[Records from a data source]
--

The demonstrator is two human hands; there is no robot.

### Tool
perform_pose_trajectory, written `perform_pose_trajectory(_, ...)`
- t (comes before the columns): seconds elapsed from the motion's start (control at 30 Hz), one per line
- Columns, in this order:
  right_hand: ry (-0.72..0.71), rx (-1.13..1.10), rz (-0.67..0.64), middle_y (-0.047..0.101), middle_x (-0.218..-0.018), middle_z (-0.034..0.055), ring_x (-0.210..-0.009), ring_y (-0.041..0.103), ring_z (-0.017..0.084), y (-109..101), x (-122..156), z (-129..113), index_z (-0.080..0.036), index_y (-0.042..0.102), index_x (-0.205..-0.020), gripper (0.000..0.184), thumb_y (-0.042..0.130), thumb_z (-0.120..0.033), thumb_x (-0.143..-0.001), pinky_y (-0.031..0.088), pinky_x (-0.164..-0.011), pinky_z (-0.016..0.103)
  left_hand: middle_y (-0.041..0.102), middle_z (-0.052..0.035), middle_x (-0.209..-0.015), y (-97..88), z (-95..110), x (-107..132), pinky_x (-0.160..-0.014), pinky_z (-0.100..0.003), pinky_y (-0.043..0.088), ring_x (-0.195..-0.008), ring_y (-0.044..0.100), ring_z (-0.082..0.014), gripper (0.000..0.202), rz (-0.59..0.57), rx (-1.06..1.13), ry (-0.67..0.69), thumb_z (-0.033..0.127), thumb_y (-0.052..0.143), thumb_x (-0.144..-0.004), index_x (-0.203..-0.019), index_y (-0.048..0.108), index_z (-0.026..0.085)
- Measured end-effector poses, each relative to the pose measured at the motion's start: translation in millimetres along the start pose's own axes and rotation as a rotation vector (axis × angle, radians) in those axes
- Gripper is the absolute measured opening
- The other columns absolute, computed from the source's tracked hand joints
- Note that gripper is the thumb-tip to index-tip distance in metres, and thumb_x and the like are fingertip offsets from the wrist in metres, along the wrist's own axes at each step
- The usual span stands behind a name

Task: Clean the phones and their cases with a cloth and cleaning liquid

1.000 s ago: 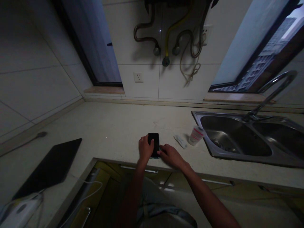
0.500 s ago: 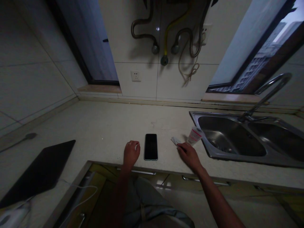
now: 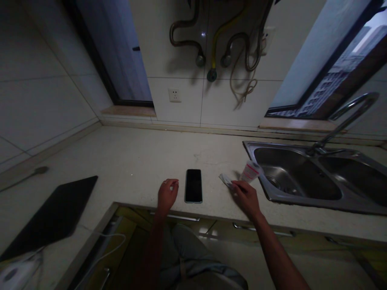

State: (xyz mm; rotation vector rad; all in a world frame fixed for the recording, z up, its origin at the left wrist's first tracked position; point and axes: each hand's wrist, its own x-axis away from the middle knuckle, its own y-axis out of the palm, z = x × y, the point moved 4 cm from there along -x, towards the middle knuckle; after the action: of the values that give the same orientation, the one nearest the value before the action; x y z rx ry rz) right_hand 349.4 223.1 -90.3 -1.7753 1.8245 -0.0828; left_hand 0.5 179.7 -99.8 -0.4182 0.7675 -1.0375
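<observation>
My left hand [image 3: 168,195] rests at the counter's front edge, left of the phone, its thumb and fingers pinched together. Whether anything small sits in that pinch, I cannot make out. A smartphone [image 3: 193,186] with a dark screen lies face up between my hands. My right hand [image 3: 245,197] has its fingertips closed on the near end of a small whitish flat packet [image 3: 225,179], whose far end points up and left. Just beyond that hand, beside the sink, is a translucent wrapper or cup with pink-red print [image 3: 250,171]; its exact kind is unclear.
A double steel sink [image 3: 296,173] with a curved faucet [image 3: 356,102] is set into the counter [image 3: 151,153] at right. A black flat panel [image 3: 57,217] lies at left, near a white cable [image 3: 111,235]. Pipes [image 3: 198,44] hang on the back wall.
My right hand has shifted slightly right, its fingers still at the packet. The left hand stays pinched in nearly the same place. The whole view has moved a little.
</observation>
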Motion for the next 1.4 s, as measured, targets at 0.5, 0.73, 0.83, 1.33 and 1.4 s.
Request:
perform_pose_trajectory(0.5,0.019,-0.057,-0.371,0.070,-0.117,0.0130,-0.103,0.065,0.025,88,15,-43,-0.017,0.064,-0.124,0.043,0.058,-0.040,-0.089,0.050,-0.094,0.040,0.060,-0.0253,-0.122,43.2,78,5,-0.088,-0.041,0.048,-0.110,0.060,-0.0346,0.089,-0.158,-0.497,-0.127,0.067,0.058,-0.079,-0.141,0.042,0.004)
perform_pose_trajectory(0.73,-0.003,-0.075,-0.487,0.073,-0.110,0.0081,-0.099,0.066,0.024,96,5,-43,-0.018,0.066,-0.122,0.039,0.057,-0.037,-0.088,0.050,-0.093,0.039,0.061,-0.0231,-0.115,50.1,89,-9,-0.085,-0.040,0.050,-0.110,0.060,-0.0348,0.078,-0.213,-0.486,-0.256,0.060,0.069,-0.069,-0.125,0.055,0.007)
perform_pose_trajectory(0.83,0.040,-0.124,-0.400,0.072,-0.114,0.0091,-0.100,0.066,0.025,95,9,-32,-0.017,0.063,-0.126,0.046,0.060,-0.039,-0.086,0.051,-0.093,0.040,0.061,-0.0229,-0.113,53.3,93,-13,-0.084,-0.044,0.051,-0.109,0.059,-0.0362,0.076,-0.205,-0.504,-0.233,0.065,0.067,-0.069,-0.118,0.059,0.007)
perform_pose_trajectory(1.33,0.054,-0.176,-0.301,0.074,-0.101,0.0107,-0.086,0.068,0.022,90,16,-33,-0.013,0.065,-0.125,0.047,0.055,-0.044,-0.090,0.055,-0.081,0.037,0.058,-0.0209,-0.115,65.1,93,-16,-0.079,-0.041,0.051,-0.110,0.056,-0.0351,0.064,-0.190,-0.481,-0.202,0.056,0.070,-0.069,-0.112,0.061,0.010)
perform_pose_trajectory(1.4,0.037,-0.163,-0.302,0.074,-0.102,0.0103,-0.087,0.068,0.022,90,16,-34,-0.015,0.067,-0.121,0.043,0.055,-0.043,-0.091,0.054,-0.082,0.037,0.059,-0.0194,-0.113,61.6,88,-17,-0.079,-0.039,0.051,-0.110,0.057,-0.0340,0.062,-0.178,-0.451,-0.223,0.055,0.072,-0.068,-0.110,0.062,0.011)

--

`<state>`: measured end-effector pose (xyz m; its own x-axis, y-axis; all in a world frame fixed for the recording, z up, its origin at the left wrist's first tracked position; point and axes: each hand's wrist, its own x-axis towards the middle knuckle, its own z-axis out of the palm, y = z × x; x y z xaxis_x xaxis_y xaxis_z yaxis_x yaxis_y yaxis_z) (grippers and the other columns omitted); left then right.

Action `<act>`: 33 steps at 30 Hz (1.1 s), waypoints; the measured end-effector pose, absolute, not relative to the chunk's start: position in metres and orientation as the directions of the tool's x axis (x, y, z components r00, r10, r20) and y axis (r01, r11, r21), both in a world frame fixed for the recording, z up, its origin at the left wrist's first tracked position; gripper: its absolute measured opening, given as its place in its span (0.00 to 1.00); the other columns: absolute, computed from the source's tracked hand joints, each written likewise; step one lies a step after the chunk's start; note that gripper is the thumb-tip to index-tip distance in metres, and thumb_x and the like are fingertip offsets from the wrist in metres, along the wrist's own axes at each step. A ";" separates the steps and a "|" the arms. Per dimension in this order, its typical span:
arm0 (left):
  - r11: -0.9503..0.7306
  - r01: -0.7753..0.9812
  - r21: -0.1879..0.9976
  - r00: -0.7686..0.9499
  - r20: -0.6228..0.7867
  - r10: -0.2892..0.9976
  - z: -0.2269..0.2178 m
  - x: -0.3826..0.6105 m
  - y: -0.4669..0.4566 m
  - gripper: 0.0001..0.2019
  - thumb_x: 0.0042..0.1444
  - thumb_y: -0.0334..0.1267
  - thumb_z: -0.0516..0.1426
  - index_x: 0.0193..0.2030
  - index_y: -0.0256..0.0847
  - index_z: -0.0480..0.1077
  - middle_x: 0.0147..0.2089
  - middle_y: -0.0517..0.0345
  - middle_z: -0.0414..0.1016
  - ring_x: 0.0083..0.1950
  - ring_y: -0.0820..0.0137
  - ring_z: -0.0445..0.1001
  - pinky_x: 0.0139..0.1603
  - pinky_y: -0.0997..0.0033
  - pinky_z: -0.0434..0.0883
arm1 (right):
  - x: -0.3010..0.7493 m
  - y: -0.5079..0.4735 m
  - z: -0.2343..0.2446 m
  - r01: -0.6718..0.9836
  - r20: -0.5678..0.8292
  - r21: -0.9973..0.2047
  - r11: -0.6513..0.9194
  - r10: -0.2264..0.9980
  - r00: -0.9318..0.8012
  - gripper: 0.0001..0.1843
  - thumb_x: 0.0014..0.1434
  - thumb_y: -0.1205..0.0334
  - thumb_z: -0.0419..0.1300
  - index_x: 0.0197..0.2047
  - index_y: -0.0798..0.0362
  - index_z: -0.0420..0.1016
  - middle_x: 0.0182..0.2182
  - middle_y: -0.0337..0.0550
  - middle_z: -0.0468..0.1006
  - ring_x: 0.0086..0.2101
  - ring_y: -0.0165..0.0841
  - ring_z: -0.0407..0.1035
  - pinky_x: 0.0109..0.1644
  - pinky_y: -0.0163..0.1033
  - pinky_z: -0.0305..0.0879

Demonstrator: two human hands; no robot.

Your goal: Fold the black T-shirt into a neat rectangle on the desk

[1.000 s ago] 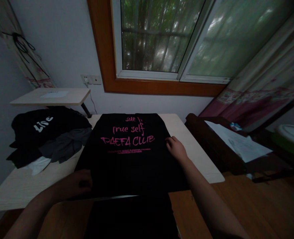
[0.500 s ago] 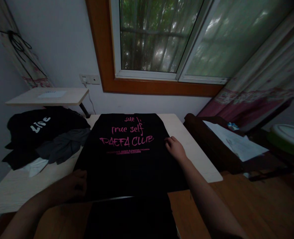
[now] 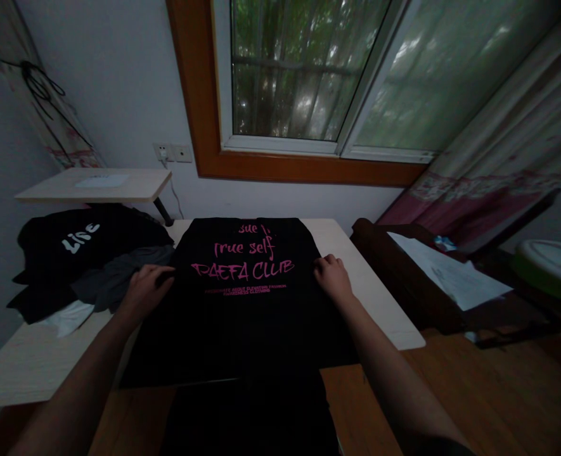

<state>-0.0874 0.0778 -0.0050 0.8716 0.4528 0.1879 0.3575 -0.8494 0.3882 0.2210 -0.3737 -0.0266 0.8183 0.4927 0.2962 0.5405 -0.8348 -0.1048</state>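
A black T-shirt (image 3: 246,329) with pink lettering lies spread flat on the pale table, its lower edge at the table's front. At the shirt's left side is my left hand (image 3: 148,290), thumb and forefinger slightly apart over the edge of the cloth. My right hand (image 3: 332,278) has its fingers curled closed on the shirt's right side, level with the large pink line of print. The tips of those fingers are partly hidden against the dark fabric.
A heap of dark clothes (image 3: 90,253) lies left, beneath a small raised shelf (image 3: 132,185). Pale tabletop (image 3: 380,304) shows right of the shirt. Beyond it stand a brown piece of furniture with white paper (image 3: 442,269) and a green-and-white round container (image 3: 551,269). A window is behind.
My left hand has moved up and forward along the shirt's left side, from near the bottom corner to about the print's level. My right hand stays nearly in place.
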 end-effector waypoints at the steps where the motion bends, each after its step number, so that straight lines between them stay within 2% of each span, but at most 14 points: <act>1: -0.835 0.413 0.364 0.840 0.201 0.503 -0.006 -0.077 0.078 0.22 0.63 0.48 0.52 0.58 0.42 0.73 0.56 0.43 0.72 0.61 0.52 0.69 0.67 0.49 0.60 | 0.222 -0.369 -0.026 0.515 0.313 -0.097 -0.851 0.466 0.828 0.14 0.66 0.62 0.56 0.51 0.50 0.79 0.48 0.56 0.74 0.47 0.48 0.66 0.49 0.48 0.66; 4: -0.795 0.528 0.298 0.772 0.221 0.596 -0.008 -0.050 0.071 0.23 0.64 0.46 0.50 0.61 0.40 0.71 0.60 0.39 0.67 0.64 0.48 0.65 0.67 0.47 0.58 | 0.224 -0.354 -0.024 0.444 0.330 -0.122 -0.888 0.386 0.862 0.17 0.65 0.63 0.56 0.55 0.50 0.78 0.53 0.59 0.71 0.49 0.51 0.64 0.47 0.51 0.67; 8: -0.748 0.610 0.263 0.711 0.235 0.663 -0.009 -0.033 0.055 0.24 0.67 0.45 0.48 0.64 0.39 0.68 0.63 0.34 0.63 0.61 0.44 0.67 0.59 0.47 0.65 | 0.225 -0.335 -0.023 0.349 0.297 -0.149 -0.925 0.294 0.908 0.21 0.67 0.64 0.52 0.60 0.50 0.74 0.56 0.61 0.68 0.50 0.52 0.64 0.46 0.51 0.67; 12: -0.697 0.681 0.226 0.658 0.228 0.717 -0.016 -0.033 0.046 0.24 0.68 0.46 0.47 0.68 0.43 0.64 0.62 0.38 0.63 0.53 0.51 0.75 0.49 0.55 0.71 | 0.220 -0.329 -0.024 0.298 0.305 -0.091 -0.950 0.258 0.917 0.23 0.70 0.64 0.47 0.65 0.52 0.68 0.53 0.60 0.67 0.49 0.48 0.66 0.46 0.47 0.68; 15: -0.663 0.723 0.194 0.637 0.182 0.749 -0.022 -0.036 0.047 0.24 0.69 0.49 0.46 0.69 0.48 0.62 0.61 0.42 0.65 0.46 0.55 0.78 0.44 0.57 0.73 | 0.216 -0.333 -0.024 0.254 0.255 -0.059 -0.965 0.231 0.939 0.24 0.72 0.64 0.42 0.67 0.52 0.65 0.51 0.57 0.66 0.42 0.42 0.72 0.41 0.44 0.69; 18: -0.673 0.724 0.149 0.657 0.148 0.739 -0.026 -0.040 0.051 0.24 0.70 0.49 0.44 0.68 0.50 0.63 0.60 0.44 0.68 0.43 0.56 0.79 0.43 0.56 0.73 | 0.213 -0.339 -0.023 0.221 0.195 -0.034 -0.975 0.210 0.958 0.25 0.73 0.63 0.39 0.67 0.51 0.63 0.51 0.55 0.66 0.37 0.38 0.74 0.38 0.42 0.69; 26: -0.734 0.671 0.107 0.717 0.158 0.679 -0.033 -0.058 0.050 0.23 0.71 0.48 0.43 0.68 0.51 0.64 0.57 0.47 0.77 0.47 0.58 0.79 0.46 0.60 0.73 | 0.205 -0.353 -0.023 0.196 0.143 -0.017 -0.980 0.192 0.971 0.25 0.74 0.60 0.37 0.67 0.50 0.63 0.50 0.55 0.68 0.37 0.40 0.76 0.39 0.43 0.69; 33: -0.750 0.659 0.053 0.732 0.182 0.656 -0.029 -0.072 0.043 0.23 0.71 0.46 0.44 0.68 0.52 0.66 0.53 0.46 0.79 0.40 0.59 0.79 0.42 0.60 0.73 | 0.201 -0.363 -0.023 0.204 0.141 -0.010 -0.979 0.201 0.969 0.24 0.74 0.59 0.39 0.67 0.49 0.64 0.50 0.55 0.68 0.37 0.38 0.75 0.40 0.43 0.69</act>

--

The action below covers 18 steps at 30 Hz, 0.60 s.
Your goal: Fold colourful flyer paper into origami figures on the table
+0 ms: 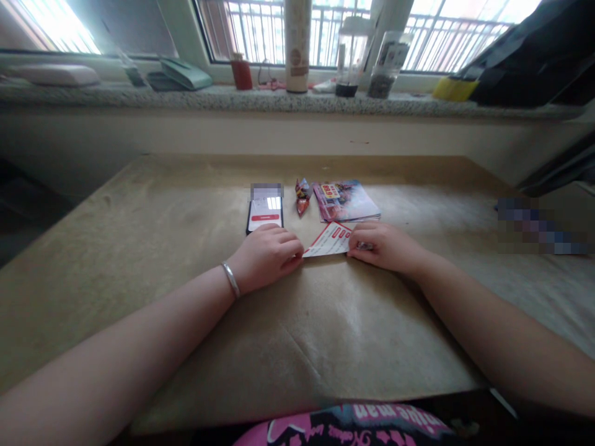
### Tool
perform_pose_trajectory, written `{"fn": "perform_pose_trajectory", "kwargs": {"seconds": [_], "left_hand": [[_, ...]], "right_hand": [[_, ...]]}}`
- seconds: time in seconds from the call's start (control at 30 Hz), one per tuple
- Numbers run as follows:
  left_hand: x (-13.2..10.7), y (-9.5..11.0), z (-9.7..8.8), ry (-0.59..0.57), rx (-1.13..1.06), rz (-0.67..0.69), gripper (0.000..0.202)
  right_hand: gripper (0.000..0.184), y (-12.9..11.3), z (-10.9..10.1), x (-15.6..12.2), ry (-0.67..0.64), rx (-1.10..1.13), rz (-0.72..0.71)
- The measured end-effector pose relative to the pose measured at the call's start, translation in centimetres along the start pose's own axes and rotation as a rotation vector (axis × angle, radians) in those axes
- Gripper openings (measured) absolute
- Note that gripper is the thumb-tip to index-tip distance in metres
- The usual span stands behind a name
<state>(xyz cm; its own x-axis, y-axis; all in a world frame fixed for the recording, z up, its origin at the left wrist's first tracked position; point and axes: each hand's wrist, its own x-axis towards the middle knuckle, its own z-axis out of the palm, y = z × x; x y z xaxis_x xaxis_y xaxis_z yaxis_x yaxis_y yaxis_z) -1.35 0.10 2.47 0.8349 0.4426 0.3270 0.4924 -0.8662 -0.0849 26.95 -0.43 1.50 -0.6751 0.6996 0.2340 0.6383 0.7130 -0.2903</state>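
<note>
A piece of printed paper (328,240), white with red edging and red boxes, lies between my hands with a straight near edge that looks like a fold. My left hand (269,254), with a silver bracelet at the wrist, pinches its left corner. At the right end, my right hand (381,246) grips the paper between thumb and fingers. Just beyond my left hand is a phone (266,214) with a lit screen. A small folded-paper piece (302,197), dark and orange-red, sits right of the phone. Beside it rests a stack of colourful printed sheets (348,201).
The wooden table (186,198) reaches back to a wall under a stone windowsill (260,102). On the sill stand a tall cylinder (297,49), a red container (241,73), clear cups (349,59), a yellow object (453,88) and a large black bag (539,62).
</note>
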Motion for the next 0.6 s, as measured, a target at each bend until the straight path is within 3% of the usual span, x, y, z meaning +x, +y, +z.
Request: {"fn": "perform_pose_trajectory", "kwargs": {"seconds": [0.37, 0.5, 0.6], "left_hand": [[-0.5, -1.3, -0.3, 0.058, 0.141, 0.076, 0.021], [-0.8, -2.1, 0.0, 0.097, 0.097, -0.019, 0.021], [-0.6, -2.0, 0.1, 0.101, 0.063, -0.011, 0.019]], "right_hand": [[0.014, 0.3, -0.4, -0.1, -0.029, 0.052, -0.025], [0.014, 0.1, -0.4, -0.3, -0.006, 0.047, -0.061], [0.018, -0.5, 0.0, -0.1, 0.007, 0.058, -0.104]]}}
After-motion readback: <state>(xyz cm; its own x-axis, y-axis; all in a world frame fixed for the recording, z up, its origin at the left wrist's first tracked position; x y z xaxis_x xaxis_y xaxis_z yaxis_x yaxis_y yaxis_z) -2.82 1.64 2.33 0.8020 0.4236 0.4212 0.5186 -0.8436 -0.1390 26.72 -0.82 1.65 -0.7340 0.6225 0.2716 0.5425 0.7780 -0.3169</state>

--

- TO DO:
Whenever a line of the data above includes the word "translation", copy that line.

- EXERCISE OUTPUT:
- Measured end-effector poses, each relative to the pose measured at the motion's start: translation in millimetres along the start pose's own axes and rotation as a rotation vector (axis × angle, radians) in those axes
- The measured end-effector pose relative to the pose measured at the call's start, translation in centimetres along the start pose's own axes and rotation as a rotation vector (axis × angle, radians) in those axes

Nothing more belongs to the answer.